Now that we finally have a U.S. Space Force, it’s great to see that they’ve been on the job and are already getting results. They just confirmed that their nifty new satellites “were used to detect more than a dozen Iranian missiles aimed at U.S. war fighters in Iraq in January.” They gave our allies and us just enough time to save lives.
Space based infrared sensors
Operations chief General John Raymond praised the 2nd Space Warning Squadron at Buckley Air Force Base, Colorado, for “saving the lives of American and coalition forces.” General Raymond observed, “they operated the world’s best missile warning capabilities and they did outstanding work, and I’m very very proud of them.”

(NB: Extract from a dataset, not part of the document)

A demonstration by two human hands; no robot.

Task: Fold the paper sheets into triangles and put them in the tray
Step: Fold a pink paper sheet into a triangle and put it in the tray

Their primary missile warning satellite gear uses highly accurate infrared sensors “to detect ballistic missile launches all around the world.” At the heart of the space based system are four geosynchronous satellites, soon to be five, that hang over the same spot on the Earth all the time.
Added to that are “another two payloads riding on host satellites operating in highly elliptical orbits to provide global coverage.” Each of the GEO space satellites comes equipped with both “a scanner and a step-starer.” The scanning sensor “continuously monitors the earth,” while “the more accurate step-starer can provide coverage for theater missions.” Each HEO “includes a scanning sensor.”
The rumors were confirmed
Informed observers were pretty much convinced that the space based infrared warning system was used in January as soon as President Donald Trump mentioned “an early warning system” had helped avoid casualties. Nobody confirmed that until now though. According to the Pentagon, “Iranian forces launched more than a dozen ballistic missiles against U.S. military and coalition forces on January 7.” Around 10 of those exploded at Al Assad Air Base.
With tensions rising in the region for days, the 2nd Space Warning Squadron prepared for duty well ahead of a potential attack. They stayed glued to their screens watching for any sign of an Iranian launch. General Raymond had special things to say about Captain Tasia Reed and Lieutenant Christianna Castaneda for “personally planning the SBIRS mission in the lead up to the attack, ensuring optimal sensor coverage of the area.”
Because of their fine work, “This optimization resulted in vital early warning getting to the theater of operations and preserving the lives of U.S. personnel and their partners.” With equipment like that hanging up there in space, the United States is giving both Russia and China an expensive bar to match in the global arms race.